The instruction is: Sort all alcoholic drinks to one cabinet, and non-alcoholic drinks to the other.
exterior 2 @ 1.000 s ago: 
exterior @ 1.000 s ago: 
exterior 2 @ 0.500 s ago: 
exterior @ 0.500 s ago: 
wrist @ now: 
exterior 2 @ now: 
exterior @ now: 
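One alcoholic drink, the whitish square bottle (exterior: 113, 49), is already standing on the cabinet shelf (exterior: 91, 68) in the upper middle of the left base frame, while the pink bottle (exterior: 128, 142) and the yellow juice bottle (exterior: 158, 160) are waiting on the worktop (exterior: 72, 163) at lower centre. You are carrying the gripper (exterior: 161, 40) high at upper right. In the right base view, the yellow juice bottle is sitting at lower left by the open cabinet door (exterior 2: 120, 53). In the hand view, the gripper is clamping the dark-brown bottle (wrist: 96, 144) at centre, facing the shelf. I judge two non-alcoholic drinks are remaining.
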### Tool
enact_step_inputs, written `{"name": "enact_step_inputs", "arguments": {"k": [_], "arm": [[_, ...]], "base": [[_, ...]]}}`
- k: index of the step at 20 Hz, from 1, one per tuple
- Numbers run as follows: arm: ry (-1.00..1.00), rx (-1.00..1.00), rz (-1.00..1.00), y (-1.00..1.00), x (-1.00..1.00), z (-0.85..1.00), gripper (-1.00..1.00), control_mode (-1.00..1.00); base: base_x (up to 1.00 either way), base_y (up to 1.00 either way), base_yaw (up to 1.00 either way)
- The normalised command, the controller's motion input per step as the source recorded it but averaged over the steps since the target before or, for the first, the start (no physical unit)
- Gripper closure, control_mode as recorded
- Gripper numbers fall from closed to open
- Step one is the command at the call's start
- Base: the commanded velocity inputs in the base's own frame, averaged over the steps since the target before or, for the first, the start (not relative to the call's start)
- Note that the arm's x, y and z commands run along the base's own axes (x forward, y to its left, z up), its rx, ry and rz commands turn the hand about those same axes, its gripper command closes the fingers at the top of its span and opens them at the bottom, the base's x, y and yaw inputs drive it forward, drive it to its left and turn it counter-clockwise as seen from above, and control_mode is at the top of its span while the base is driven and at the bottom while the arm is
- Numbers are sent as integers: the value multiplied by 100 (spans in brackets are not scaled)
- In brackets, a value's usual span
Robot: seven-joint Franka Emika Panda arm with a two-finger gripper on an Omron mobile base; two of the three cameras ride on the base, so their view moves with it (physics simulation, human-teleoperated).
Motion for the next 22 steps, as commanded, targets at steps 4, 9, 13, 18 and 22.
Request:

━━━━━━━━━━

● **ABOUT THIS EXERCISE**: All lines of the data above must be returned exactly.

● **REPLY**:
The instruction is: Sort all alcoholic drinks to one cabinet, and non-alcoholic drinks to the other.
exterior 2 @ 1.000 s ago: 
exterior @ 1.000 s ago: 
exterior 2 @ 0.500 s ago: 
exterior @ 0.500 s ago: 
wrist @ now: 
exterior 2 @ now: 
exterior @ now: 
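One alcoholic drink, the whitish square bottle (exterior: 113, 49), is already standing on the cabinet shelf (exterior: 91, 68) in the upper middle of the left base frame, while the pink bottle (exterior: 128, 142) and the yellow juice bottle (exterior: 158, 160) are waiting on the worktop (exterior: 72, 163) at lower centre. You are carrying the gripper (exterior: 161, 40) high at upper right. In the right base view, the yellow juice bottle is sitting at lower left by the open cabinet door (exterior 2: 120, 53). In the hand view, the gripper is clamping the dark-brown bottle (wrist: 96, 144) at centre, facing the shelf. I judge two non-alcoholic drinks are remaining.
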### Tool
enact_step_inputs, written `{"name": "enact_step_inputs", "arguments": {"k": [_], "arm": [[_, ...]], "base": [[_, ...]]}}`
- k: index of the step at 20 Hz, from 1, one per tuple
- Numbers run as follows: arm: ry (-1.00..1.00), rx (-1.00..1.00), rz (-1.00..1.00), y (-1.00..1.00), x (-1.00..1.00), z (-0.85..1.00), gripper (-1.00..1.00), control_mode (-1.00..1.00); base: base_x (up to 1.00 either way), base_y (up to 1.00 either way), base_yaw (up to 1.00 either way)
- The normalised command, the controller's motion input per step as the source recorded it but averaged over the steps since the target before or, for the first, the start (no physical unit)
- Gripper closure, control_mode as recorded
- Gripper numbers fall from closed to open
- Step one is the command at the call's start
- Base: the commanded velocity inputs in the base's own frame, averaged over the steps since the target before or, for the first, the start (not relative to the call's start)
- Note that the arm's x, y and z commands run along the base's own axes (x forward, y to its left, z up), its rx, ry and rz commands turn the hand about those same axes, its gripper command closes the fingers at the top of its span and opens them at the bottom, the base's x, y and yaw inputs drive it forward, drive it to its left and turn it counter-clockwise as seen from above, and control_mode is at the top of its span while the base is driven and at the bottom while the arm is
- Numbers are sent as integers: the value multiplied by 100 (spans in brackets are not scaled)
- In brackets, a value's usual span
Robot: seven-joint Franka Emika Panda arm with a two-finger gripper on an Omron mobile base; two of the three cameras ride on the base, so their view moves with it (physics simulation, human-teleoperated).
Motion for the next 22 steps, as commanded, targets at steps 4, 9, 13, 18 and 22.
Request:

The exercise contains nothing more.